Возле роддома стояли взволнованные папаши, девочки из предродового несли свои животы-корабли, придерживая их обеими руками. Их одутловатые лица были прекрасны. В холле приёмного отделения сидели бабульки, для которых чистка уже не была трагедией. Их дети давно родились или не родились. Летний воздух пах дождём и морем, на которое Игорь с Ингой поедут через неделю. Уже вдвоём. Теперь во всём минус один. Надо отменить визит в платную клинику на три-дэ-узи, надо сообщить начальнице, что декретный отпуск оформлять не нужно, надо убрать на антресоли джинсы с резинками по бокам, голубую кофточку, расклешённую под грудью и дорогущий итальянский лифчик для беременных. Надо перестать выбирать модель коляски, умиляться пинеткам и планировать ремонт будущей детской. Надо заново учиться жить.

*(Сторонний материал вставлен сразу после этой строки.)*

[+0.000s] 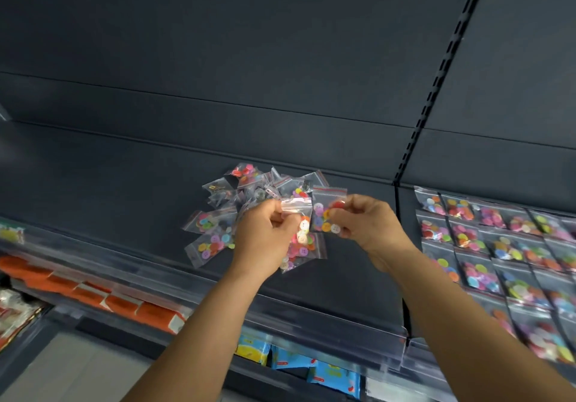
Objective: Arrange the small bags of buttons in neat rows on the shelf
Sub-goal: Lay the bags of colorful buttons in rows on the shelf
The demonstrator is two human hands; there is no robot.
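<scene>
Bags: pile (249,214) mid-shelf (124,183), rows (498,246) at right end | left hand (265,239) pinches one bag (300,230) | right hand (367,224) pinches another (324,211), probably separating them for the rows

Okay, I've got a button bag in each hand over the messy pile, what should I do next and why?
Probably carry the right hand's bag to the neat rows on the right; that hand is nearer, while the left hand holds its bag above the pile.
</scene>
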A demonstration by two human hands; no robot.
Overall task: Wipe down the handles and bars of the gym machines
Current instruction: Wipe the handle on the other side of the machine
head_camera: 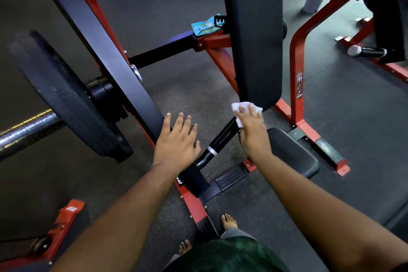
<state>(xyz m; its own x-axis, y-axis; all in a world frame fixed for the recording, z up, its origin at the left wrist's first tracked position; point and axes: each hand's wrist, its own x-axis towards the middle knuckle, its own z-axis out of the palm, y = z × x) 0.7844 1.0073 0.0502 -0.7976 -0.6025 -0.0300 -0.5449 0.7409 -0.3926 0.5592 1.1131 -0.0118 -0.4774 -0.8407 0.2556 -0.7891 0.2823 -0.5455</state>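
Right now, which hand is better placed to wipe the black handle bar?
Right. The right hand already presses the white cloth at the black handle bar's upper end. The left hand is spread open, without a cloth.

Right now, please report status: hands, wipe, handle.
Left hand open, off the handle. Right hand pressing wipe on handle. Nothing in the way.

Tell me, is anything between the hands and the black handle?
Nothing visible. The right hand already presses a white wipe on the upper end of the handle. The left hand is open just beside it.
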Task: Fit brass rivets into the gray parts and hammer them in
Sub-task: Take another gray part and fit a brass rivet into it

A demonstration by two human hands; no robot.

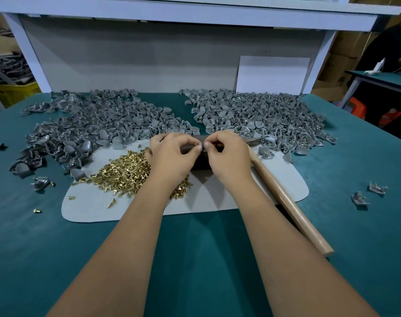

Инга, ломая ногти, с трудом развязала на спине узлы полотенца, которым стягивала грудь по совету медсестры из гинекологии, чтобы не было молока. Полотенце было влажным, Инга с недоумением уставилась на набухшую грудь. Несмотря на жару, бил озноб. Ах да, ведь минус один. Теперь всегда минус…

А вечером пришёл Игорь. Что он говорил, Инга не понимала, но лёд потихоньку таял, вата растворялась, и тепло разливалось от его рук. Свернувшись клубочком, плотно прижавшись к мужу, она заснула тревожно, как выздоравливающий ребёнок. А он до утра гладил её по волосам и шептал, шептал:
— Всё будет хорошо, малыш. Вот увидишь.